→ The problem: Word for word, copy out the data below, omitting pictures.

_ _ _ _

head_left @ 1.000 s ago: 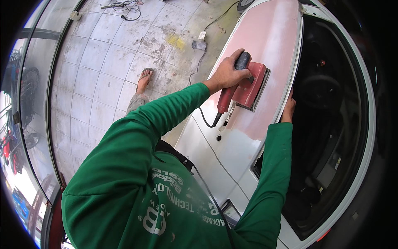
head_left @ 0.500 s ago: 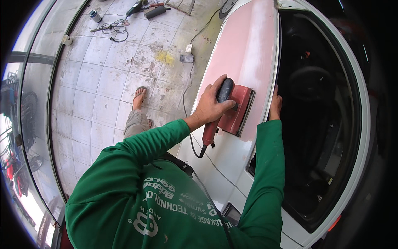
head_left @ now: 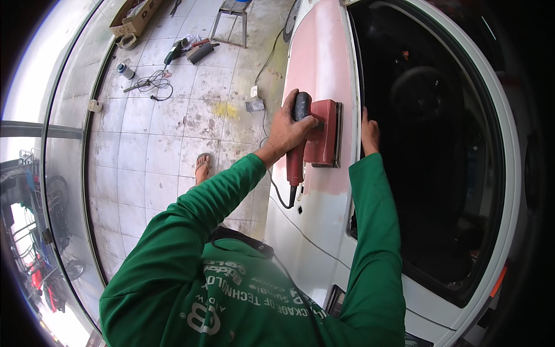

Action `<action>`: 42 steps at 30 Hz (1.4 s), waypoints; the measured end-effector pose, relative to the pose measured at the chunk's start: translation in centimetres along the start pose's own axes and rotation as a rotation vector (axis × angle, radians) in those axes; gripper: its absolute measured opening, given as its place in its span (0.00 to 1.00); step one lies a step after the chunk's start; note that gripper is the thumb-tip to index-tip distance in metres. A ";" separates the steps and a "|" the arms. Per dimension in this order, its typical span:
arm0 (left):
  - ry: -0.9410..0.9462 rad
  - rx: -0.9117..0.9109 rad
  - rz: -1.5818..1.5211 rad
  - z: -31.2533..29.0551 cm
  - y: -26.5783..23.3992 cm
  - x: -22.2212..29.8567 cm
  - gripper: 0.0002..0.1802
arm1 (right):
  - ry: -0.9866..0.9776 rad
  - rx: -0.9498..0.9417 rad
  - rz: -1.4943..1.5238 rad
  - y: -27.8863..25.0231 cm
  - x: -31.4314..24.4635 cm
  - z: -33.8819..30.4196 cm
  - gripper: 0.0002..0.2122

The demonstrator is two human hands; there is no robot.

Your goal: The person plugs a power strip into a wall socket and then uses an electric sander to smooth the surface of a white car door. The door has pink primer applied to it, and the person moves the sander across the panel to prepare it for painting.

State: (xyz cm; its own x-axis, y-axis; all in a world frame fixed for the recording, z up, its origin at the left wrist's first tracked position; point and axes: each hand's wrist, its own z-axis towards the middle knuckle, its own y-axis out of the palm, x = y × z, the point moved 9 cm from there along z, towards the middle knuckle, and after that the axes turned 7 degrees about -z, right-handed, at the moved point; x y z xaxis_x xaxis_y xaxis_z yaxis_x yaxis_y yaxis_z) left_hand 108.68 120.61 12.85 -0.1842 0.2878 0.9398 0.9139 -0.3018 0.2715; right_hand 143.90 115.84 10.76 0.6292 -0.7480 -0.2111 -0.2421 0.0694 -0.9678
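Observation:
My left hand (head_left: 283, 132) wraps around the dark grip of a red electric sander (head_left: 321, 139). The sander's flat pad lies against a pink patch (head_left: 330, 43) on a white car's side panel, close under the window. A black cord leaves the sander's rear end and loops past the door-handle holes. My right hand (head_left: 370, 136) grips the lower edge of the car window opening (head_left: 357, 87), a little right of the sander. Some of its fingers are hidden there. Bare white panel (head_left: 300, 237) shows below the pink patch.
A power tool (head_left: 173, 52), a coiled cord (head_left: 151, 84) and a can (head_left: 125, 71) lie on the tiled floor at far left. A small stool (head_left: 232, 26) and a cardboard box (head_left: 134, 20) stand beyond. Glass doors (head_left: 63, 168) line the left.
My view has shifted, with more of the far floor showing. The sander has moved farther forward along the pink patch and now sits straighter. My right hand stays at the window edge.

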 end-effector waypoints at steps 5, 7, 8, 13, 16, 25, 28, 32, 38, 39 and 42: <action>0.047 -0.025 0.196 -8.5 1.4 0.1 0.54 | -0.038 0.013 0.023 0.1 -0.3 0.0 0.47; 0.073 -0.056 0.154 -10.4 2.1 0.0 0.55 | -0.056 0.070 0.031 -0.1 0.0 -0.2 0.48; 0.072 -0.052 0.156 -10.2 2.1 0.3 0.54 | -0.043 0.065 0.024 -0.1 0.0 -0.2 0.48; 0.125 -0.009 0.184 -5.2 1.2 1.5 0.52 | -0.034 0.038 0.042 -0.7 -2.1 -1.7 0.47; 0.208 -0.007 0.208 -0.4 1.9 2.7 0.51 | -0.002 0.024 0.025 -1.2 -0.9 -2.0 0.45; 0.076 0.037 -0.037 12.7 0.9 1.0 0.49 | 0.004 0.014 0.059 -1.9 -2.5 -3.5 0.44; 0.051 0.007 -0.084 11.9 1.2 1.2 0.49 | -0.007 0.021 0.063 -1.6 -2.2 -2.9 0.44; -0.030 -0.001 -0.032 4.5 2.0 0.9 0.50 | 0.009 0.036 0.072 -0.7 -0.8 -2.0 0.45; 0.157 0.004 0.271 -7.1 1.6 -0.3 0.54 | -0.070 0.049 0.048 0.4 -0.8 -0.7 0.45; 0.143 0.003 0.278 -9.0 1.4 -0.3 0.55 | -0.079 0.038 0.031 0.3 -1.2 -0.9 0.44; 0.127 -0.021 0.234 -11.2 1.3 -0.5 0.55 | -0.088 0.009 -0.016 0.5 -1.0 -0.4 0.45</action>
State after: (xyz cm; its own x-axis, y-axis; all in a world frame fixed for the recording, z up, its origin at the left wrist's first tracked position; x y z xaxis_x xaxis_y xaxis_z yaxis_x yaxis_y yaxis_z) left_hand 105.93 109.92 15.06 -0.0144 0.0917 0.9957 0.9295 -0.3658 0.0472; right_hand 142.83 116.40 10.51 0.6955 -0.6882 -0.2065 -0.2249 0.0645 -0.9722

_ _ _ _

→ Solution below:
head_left @ 1.000 s ago: 
head_left @ 0.500 s ago: 
head_left @ now: 

Action `<action>`: 42 steps at 30 Hz (1.4 s), waypoints; the measured end-effector pose, relative to the pose measured at the chunk's start: translation in centimetres along the start pose's own axes and rotation as a rotation vector (axis × angle, radians) in those axes; gripper: its absolute measured opening, given as its place in its span (0.00 to 1.00); step one lies a step after the chunk's start; note that gripper is the thumb-tip to index-tip distance in metres. A ";" separates the steps and a "|" the arms. Per dimension in this order, its typical span:
arm0 (left):
  - ry: -0.9410..0.9462 rad
  - rx: -0.9117..0.9109 rad
  - rz: -1.5818..1.5211 rad
  - z: -31.2533..29.0551 cm
  - y: -26.5783..23.3992 cm
  - x: -22.2212..29.8567 cm
  - gripper: 0.0002..0.1802
arm1 (right):
  - ry: -0.9866..0.9776 rad
  - rx: -0.9498..0.9417 rad
  - rz: -1.4943..1.5238 rad
  - y: -27.8863..25.0231 cm
  - x: -31.4314..24.4635 cm
  - z: -33.8819..30.4196 cm
  - gripper: 0.0002..0.2122

The demonstrator is two human hands; there is no robot.

Your goal: The person plugs a power strip into a wall socket and then uses an electric sander to smooth the surface of a white car door. The door has pink primer applied to it, and the person moves the sander across the panel to prepare it for painting.

State: (xyz cm; its own x-axis, y-axis; all in a world frame fixed for the recording, z up, its origin at the left wrist's first tracked position; point and axes: each hand's wrist, its own z-axis towards the middle knuckle, its own y-axis out of the palm, x = y × z, the point moved 9 cm from there along z, towards the middle knuckle, and after that the axes turned 7 degrees about -z, right-handed, at the moved point; x y z xaxis_x xaxis_y xaxis_z yaxis_x yaxis_y yaxis_z) left_hand 108.68 120.61 12.85 -0.1842 0.2878 0.9398 0.9139 -0.3018 0.2715; right_hand 143.90 115.84 10.76 0.6292 -0.7480 -0.2111 -0.2421 0.0694 -0.9678
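Observation:
My left hand (head_left: 283, 132) wraps around the dark grip of a red electric sander (head_left: 321, 139). The sander's flat pad lies against a pink patch (head_left: 330, 43) on a white car's side panel, close under the window. A black cord leaves the sander's rear end and loops past the door-handle holes. My right hand (head_left: 370, 136) grips the lower edge of the car window opening (head_left: 357, 87), a little right of the sander. Some of its fingers are hidden there. Bare white panel (head_left: 300, 237) shows below the pink patch.
A power tool (head_left: 173, 52), a coiled cord (head_left: 151, 84) and a can (head_left: 125, 71) lie on the tiled floor at far left. A small stool (head_left: 232, 26) and a cardboard box (head_left: 134, 20) stand beyond. Glass doors (head_left: 63, 168) line the left.
My view has shifted, with more of the far floor showing. The sander has moved farther forward along the pink patch and now sits straighter. My right hand stays at the window edge.
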
 end-effector waypoints at steps 5, 7, 8, 13, 16, 25, 28, 32, 38, 39 and 42: <action>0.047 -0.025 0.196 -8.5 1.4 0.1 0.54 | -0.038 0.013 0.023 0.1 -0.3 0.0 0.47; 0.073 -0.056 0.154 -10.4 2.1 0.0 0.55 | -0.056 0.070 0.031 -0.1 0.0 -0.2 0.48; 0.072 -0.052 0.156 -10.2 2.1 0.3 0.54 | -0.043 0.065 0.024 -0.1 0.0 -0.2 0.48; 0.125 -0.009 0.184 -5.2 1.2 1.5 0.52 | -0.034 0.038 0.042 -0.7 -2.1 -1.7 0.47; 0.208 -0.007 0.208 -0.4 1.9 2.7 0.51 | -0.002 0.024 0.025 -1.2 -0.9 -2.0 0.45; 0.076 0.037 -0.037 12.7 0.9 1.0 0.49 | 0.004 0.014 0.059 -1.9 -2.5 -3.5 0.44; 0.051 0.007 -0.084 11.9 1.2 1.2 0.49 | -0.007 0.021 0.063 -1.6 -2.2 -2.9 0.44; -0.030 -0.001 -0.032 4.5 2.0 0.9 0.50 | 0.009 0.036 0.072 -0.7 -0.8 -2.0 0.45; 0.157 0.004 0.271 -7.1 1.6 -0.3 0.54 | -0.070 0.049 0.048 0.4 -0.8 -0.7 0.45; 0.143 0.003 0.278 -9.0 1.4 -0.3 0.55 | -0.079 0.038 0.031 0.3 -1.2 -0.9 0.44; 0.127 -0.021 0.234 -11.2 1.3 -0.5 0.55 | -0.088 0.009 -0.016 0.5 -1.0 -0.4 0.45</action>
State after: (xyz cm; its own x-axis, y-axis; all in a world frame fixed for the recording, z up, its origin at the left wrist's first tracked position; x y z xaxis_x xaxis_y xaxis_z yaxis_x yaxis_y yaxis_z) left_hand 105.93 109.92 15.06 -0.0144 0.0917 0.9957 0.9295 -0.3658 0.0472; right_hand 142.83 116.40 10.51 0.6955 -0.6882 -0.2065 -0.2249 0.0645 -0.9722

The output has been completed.